Posted: 12th February 2016

During my meetings with business leaders across financial services, the two biggest points of discussion are the impacts of ‘digital’ and ‘regulation’. It is clear these two topics provide both opportunities and threats for firms, and every board room is giving them a great deal of focus.

In terms of a firm’s operating model, many are embracing, even championing, ‘The Digital Age’ in financial services. I don’t think it is an exaggeration to say that there is a digital revolution happening in front of our eyes.

However, I think there is another revolution coming in financial services; a revolution driven by regulation – and that is the ‘Product Transparency Revolution’.

Product transparency – in terms of price, value and performance – is nothing new across lending, GI or investments (for example, RDR). But from small beginnings, and at an evolutionary pace, are we about to see a change to rival digital as a revolution, with product transparency having a material impact on a firm’s operating model?


Everyone working in financial services will be very familiar with the concept of treating customers fairly, and much of the FCA’s work has this mantra at its heart. To this end, the Plevin case had customer fairness, driven by product and commission transparency, at its core. In this case the argument was that had there been perfect symmetry and the customer fully understood the cost, value and performance of the product (in this case a PPI product), then the firm-customer relationship would have been more transparent and the customer would have been in a position to make an informed decision.

In addition to the courts and the FCA using transparency as a regulatory tool, customer fairness and trust is rightly receiving increasing attention in respect to a firm’s culture and operating model. In this way, many firms are seeing transparency as a competitive advantage by demonstrating trustworthiness and fairness. And ultimately all stakeholders – FCA, firms, customers, the media – would prefer transparency to be driven by ‘tone from the top’ and culture.

As we embark on the ‘Product Transparency Revolution’, there will undoubtedly be short-term pain for some firms as they remediate for the FCA’s judgement on the Plevin case. It will also be interesting to see what carryover the Plevin and Brookman cases have to other financial services products and how far the concept of product transparency and fairness are taken by the FCA or the judicial system. I know many firms are holding their collective breath on this front.

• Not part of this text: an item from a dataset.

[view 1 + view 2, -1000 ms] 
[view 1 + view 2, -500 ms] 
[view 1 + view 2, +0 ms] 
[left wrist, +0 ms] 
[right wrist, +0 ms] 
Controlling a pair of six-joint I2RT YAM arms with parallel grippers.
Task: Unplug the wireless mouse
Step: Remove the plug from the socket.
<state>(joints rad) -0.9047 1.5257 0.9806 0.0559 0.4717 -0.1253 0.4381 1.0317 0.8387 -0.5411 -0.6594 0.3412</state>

However, it’s the long-term impact of the ‘Product Transparency Revolution’ that has got me thinking. If there is a future in which all financial services products are completely transparent in terms of price, value and performance, how will the operating models of the future need to change for firms to win in a competitive market place?

  • Will the market become polarised between price and value/performance? How will a firm differentiate itself at these extremes in a transparent world to win new customers and grow market share?
  • How will a firm retain customers and protect market share with product transparency? Which battleground will a firm choose – price or value?
  • Where does customer loyalty fit into product transparency? What does the firm stand for and how can its ‘purpose’ help win/retain customers on trust and reputation, and create a community of loyal customers?
  • If a firm chooses to play on price, how far will the low cost distribution model go?
  • Will a combination of digital and product transparency revolutions mean we have more or less new entrants in financial services?
  • Will the improved use of data mean firms can stratify customer populations to create transparent products specifically aimed at smaller cohorts? On this basis will there be more products in the market? Is more choice what consumers want or need?
  • How can a firm disclose more information without confusing a consumer? Are consumers ready for all this detail and transparency?
  • Who is responsible for educating the consumer on what to look for and how to make decisions?
  • How will product transparency impact the role of intermediaries?
  • Will the FCA’s challenge of tomorrow be ‘bad product transparency’ rather than ‘no product transparency’?

We are clearly in ‘The Digital Age’ and I would argue that ‘The Transparency Age’ is following close behind. Product transparency drives to the heart of a firm’s reputation – a reputation it will want to hold equally well with the regulator, its own people and its customers. Maybe transparency is still an evolution rather than revolution but it is sure to gather pace, and its impact on a firm’s operating model will be huge. A topic for the next strategy day, perhaps?